- Task instructions:
Below are lines of data; restate word for word those running from the line containing "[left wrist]" to the line containing "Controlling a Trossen", inclusive, and no others.

- Exercise data:
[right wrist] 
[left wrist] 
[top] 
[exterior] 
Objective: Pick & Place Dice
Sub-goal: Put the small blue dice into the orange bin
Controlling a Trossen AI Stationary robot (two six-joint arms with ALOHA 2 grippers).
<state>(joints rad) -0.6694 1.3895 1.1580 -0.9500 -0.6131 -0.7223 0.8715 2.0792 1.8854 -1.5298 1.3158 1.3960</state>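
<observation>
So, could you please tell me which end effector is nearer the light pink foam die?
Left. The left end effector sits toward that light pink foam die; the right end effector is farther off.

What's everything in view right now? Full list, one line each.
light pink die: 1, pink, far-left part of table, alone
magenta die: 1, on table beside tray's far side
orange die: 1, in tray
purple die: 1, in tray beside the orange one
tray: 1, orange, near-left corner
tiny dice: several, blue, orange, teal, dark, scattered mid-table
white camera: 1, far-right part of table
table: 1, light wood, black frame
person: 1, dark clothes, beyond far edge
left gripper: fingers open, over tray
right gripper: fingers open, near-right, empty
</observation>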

- Task result:
[left wrist] 
[top] 
[exterior] 
Objective: Pick & Place Dice
Sub-goal: Put the small blue dice into the orange bin
Controlling a Trossen AI Stationary robot (two six-joint arms with ALOHA 2 grippers).

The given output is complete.